Taxpayers just paid $22,000 for the debt today on the “Taj-Ma-City-Hall,” which happens every day until 2040.

Just imagine if the previous City Council had to ask voters’ permission to borrow $128 million.

Do you think taxpayers would have given the go-ahead to increase the new City Hall’s budget from $40 million to $143 million, and that it was OK to borrow $128 million?

The previous council most certainly would have been rebuffed by taxpayers, and the council would have gone back to the drawing board for a more modest City Hall and worked out a way of building it with either no loan or a much smaller loan.

The previous council was partially led into this financing by the so-called brilliant finance abilities of Councilman Keith Curry. Curry made millions of dollars for his former employer, PFM, selling these types of loans to cities.

What is this type of financing? Certificates of Participation, or COPs. Whether or not cities can afford them, the loan broker gets paid his millions.

In 2010, when the council borrowed $128 million for the $143 million City Hall it financed the debt using Certificates of Participation. It is a convoluted method where a finance corporation is set up to borrow the money based on the anticipated cash flow of rent income from the city.

In this case, the city built City Hall, gave it to the finance corporation and then the finance corporation leased it back to the city for about $10 million a year for 30 years. Then the finance corporation sells bonds (borrows money) at the going rate based on the city’s payments (but not the “full faith and credit” of the city). A legal way to borrow huge amounts of money without voter approval.

I am proposing a charter amendment to require voter approval for major loans, regardless as to whether the state requires it, and what kind of loans you can do.

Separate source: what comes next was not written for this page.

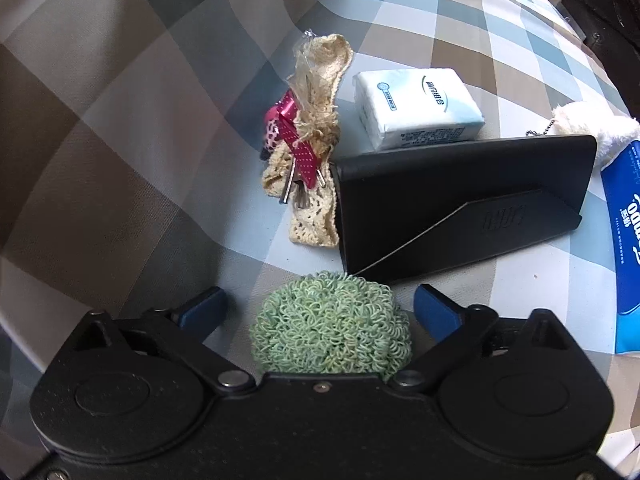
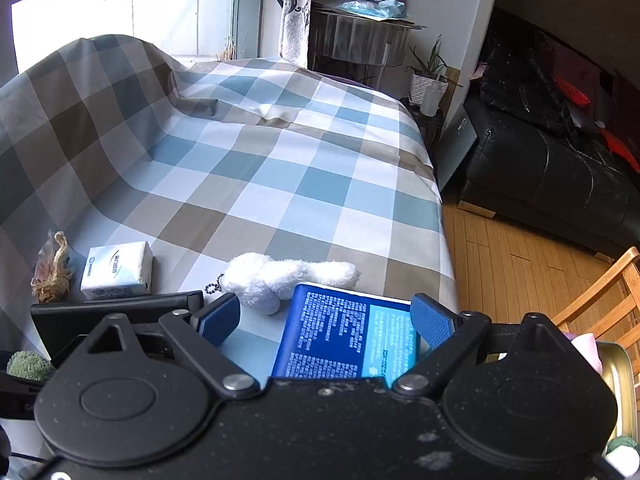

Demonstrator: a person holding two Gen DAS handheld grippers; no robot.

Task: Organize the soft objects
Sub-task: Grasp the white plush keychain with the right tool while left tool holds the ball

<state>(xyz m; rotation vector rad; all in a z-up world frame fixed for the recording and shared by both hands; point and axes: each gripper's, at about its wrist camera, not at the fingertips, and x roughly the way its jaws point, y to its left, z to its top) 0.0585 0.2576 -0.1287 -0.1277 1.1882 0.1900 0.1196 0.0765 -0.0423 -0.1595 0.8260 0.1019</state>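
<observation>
A green looped scrub ball (image 1: 330,328) lies on the checked cloth (image 1: 120,160) between the fingers of my left gripper (image 1: 320,312). That gripper is open, with a gap on both sides of the ball. My right gripper (image 2: 325,320) is open around a blue tissue pack (image 2: 344,336). Its left finger stands clear of the pack and its right finger is close to the pack's edge. A white plush keychain (image 2: 280,276) lies just beyond the pack. A white tissue pack (image 1: 416,108) and a lace bundle with pink ribbon (image 1: 312,140) lie farther back.
A black folded case (image 1: 460,200) stands just behind the green ball. The covered surface ends at the right, over a wooden floor (image 2: 520,264). A black sofa (image 2: 540,168), a wooden chair (image 2: 600,292) and a metal tin (image 2: 616,372) are on that side.
</observation>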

First, the state (Proposition 13 and its follow up propositions) requires a vote of the people when a new bond is floated. But only if it goes against the “full faith and credit” of the city.

If taxpayers are going to be on the hook for the bond repayment, they need a two-thirds approval of the voters, regardless as to whether taxes need to be raised to pay off the bond.

My proposal would require a majority vote of the taxpayers for borrowing with COPs or similar borrowing schemes that exceed 25% of the city’s annual budget or exceed total debt of 50%.

It would also eliminate the option that locks in future city councils, meaning they are not allowed to pay off debt early or even to refinance if rates allow.

We cannot refinance our current debt. In fact, if we could have refinanced our debt last summer, we could have saved the taxpayers approximately $40 million, according to the city’s financial advisor. But the Curry council locked us in, and we cannot refinance without paying $40 million extra. That is an $80 million swing.

Home mortgages used to have a prepayment penalty. If you had to sell or refinance your home, you had to pay a penalty to pay off your loan early.

The Curry council, in an effort to save a half a point of interest and betting taxpayer dollars that interest rates wouldn’t drop any further, bet wrong and has cost the taxpayers $40 million so far.

Taxpayers are paying the cost of Curry’s brilliance to the tune of $460 for every man, woman and child in the city. Some politicians are more expensive than others.

SCOTT PEOTTER is a Newport Beach city councilman.